On March 3, 30 participants attended a Directed Studies webinar called “Ancient Chinese Thought” hosted by Mick Hunter, an associate professor in the Department of Asian Languages and Literatures.
The event was co-organized by former Directed Studies students Daniel Inojosa ’23 and Emiliano Salomón Ortiz ’22. It included a presentation followed by a Q&A session. Hunter introduced the ancient Chinese poetry and philosophy collection of “Shijing,” or “Book of Songs” — the oldest existing collection of Chinese poetry. He compared philosophical and poetic traditions across Eastern and Western ancient traditions.
The Directed Studies curriculum covers the Western canon and is divided into philosophy, literature, and historical and political thought.
Event organizers Inojosa and Ortiz are part of “ReDirected Studies,” a group initiated by current and former DS students. The group seeks to create a dialogue between the European traditions covered in the DS curriculum and other traditions and cultures.
This webinar marks ReDirected Studies’ first event. Inojosa said Hunter’s talk was a “great” place to start since he has conducted research on cross-canonical works.
“We wanted to come at DS not only with a general concern for diversity, but also to crack open the limitations of the canon, what we consider as ‘the West,’ and to challenge them,” Inojosa said.
During the webinar, participants were sent a handout to assist in following the presentation. Hunter said this created a “double challenge” for him, as the talk’s structure differed from regular DS seminars.
Hunter noted that during classes, students discussed arguments about texts they were already familiar with. But in his talk, he attempted to both introduce Chinese poetry and analyze imagery, themes and literary structures within the poems. Hunter discussed hymns and odes such as “Cicada,” “The Seventh Month,” “Wings Flapping” and “On the Mountain is the Thorn-Elm.”
Roshan Gunasekara ’24, a current DS student, was one of the attendees. He said the talk’s structure was easy to follow.

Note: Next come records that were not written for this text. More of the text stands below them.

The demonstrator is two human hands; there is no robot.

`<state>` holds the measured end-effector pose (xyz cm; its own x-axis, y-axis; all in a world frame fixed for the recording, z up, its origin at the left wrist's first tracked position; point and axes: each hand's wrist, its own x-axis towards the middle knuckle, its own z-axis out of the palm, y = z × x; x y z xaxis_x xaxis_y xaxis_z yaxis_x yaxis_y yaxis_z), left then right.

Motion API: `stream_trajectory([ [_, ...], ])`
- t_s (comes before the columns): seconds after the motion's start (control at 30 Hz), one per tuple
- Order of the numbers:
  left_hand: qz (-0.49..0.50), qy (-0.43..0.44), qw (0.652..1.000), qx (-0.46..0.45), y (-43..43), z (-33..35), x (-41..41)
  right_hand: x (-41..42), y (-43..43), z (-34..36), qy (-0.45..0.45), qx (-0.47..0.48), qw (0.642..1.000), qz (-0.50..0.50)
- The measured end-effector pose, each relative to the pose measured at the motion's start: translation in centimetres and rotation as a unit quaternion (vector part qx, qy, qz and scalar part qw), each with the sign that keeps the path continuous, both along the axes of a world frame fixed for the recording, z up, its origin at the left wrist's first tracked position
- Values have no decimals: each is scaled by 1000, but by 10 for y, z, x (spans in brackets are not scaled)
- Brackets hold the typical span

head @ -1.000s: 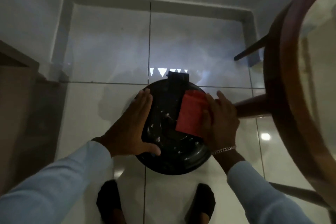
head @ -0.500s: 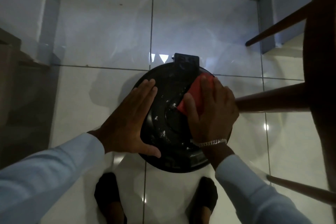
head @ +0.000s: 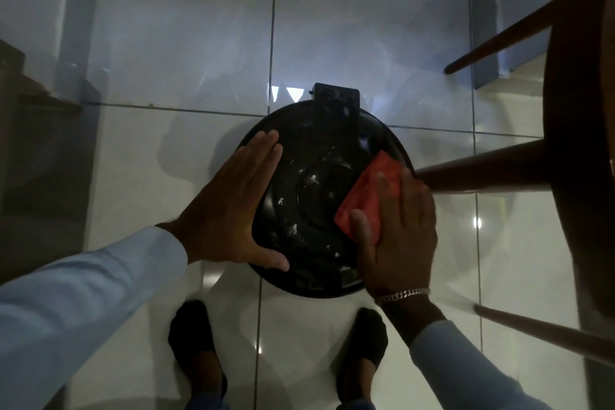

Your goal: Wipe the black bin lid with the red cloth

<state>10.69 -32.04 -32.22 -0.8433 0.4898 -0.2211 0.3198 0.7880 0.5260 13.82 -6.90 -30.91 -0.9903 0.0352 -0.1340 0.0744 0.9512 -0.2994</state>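
Note:
The round black bin lid (head: 316, 150) faces up at me from the tiled floor, with white specks around its raised centre and a hinge tab at its far edge. My left hand (head: 229, 206) lies flat on the lid's left rim, fingers straight and together, thumb along the near edge. My right hand (head: 399, 236) presses the red cloth (head: 369, 191) against the lid's right side, fingers spread over it. Part of the cloth sticks out beyond my fingertips toward the far right rim.
A dark wooden stool or table (head: 579, 143) stands at the right, one leg (head: 479, 173) reaching almost to the lid's right rim. My two dark shoes (head: 196, 343) are just in front of the bin. A wooden step (head: 36, 100) sits at the left.
My right hand slid the red cloth from the lid's far right part toward the near right side. The view shifted closer and downward. My left hand stayed on the left rim.

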Motion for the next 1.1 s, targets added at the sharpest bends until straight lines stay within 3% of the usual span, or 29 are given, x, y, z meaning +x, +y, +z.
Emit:
stream_trajectory([
  [0.1,0,5,1000,3,1,0,1,4,-20,-3,-7,-34,988,-148],
  [0.33,0,3,1000,-2,1,-3,1,53,-85,1,11,-50,964,-260],
  [0.67,3,20,1000,16,2,-8,1,-19,-57,-2,26,39,981,-187],
  [0.87,-3,21,1000,10,1,-5,1,32,-26,-6,44,67,996,31],
  [1.0,-9,22,1000,4,1,-4,0,-8,-34,-3,20,71,996,-52],
  [1.1,-6,28,1000,8,1,-6,1,-23,-48,-4,20,88,995,-36],
])
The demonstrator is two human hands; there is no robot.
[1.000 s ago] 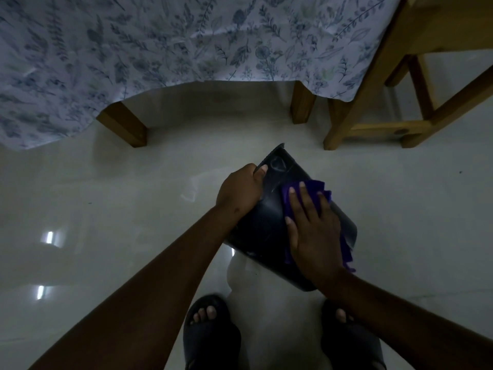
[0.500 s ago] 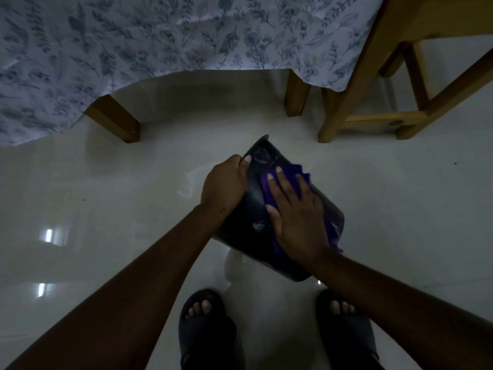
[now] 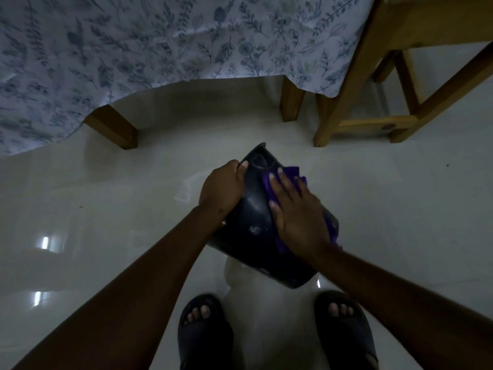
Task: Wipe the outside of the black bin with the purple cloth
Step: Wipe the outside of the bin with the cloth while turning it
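Note:
The black bin (image 3: 256,220) is tilted above the pale floor, its far end pointing toward the table. My left hand (image 3: 221,189) grips its left side near the far end. My right hand (image 3: 297,214) lies flat on the bin's upper side with fingers spread, pressing the purple cloth (image 3: 289,173) against it. The cloth shows past my fingertips and again under my wrist at the bin's right edge. Most of the cloth is hidden under my palm.
A table with a blue floral cloth (image 3: 160,44) and wooden legs (image 3: 114,126) stands ahead. A wooden chair frame (image 3: 373,121) is at the right. My two feet in dark sandals (image 3: 205,335) stand on the glossy floor below the bin.
My right hand with the cloth has slid a little along the bin's upper side toward its far end. The left hand keeps its grip. The view has shifted slightly.

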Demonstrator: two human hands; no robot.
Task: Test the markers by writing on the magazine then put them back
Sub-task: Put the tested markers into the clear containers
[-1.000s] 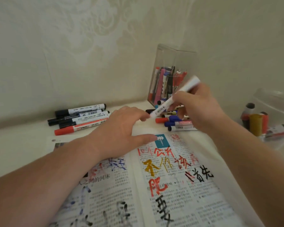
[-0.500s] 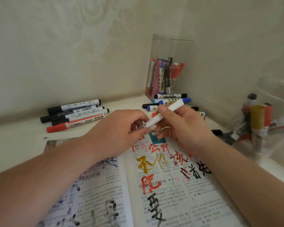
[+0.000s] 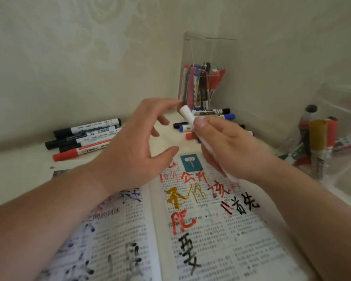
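Head view: white marker [image 3: 187, 116] diagonal, upper-left.

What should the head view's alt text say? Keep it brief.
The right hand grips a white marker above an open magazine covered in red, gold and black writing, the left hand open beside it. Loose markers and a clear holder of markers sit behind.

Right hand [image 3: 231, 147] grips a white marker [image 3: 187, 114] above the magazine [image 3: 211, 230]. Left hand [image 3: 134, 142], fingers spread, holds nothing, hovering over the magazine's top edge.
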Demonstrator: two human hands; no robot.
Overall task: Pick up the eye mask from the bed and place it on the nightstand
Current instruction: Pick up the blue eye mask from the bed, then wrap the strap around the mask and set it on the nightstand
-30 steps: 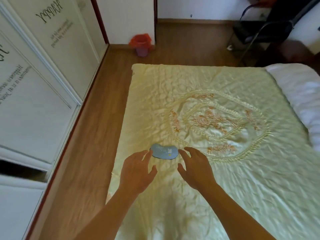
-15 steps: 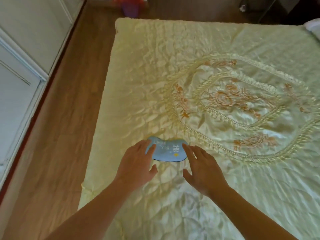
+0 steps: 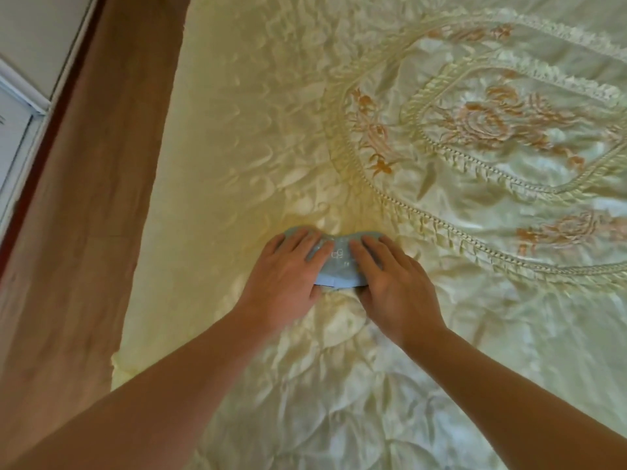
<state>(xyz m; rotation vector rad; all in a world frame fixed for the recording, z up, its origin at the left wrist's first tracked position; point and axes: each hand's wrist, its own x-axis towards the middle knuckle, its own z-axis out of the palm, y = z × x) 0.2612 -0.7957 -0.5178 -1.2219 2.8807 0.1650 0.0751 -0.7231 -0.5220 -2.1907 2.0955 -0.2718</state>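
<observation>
Warm, fairly bright light falls on the satin bedspread (image 3: 258,137), which throws soft sheen off its quilted puckers, strongest near the centre and toward 5 o'clock. Shadows are faint and diffuse; the source is perhaps off toward 3 o'clock. The frame is soft throughout, smeared at the forearms toward 7 o'clock, and wide-angle stretch bends the edges.

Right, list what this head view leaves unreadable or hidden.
- Eye mask: both ends covered by the left hand and right hand.
- Print on the mask: too small and blurred to read.
- Nightstand: outside the frame.
- Thumbs: tucked at the mask's near edge, so the grip is unclear.
</observation>
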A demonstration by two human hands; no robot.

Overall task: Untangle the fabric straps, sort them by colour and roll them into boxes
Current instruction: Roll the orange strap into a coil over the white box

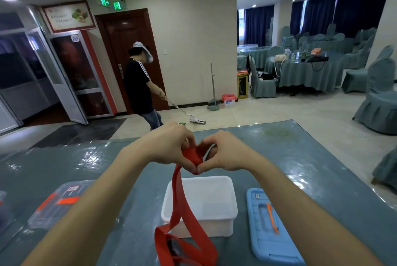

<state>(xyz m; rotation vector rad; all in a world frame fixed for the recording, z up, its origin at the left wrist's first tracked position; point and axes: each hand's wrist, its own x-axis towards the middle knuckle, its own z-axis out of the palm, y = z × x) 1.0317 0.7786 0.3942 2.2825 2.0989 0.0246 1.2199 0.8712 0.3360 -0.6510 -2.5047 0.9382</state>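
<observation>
- Both hands are working just above the grey-green covered table [300,158], past the far side of the box at the middle of the near edge.
- The left hand [169,145] is gripping the started coil of a flat red fabric strap [177,197], fingers curled round it.
- The right hand [223,154] is pinching the same coil from the other side. The two thumb tips are meeting underneath.
- The strap's tail is hanging down across the left side of a white rectangular plastic box [206,201] and is pooling in loose loops at the table's near edge.
- Something dark is lying in those loops; I cannot tell what.
- My reading: rolling is only beginning, with most of the strap unwound.
- To do it well: hold the band flat with its edges lined up, and have the thumbs holding tension while the fingers feed.
- Any twist in the lower loops needs shaking out before it reaches the coil.
- A blue rubbery lid [270,229] is lying towards the near right corner.
- A clear lidded box [55,205] is sitting towards the near left corner.
</observation>
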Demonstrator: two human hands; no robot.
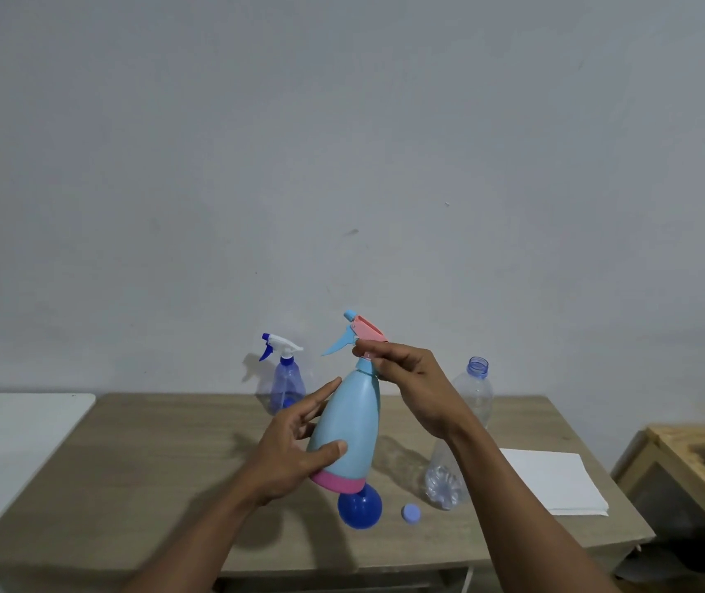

“We got a four-paged handout of poems right before the talk, all of which were really, really aesthetic in all regards. They were all very fun to read and it was really easy to follow that along with the talk. I’ll certainly re-read those four pages in the future,” Gunasekara said.
In his talk, Hunter aimed to show how the DS curriculum can be expanded to include cross-cultural classical poetry. Rather than diminishing the value of DS, Hunter said this can enrich the conversation between cultures and texts.
“I think it’s fair to say that those of us who teach subjects that are not included in the DS curriculum feel frustrated by the limited scope of that curriculum, and especially those of us who work in China,” Hunter said. “In my humble opinion, China has the most vibrant classical tradition in world history. So, when you bring China into the mix, I think it shows that the DS approach can be really easily applied to East Asian contexts.”
Gunasekara noted that the literary themes in “Shijing” differed from conventional themes in Western poetry. For instance, he said that Western poetry largely revolves around the idea of love, personal relationships and friendships. The poems in “Shijing,” on the other hand, centered around the themes of homecoming and kineticism, the quality of moving things. Gunasekara said that this highlighted themes that were uncommon in the DS curriculum: collectivism and harmony with nature.
ReDirected Studies was founded by Inojosa in 2020.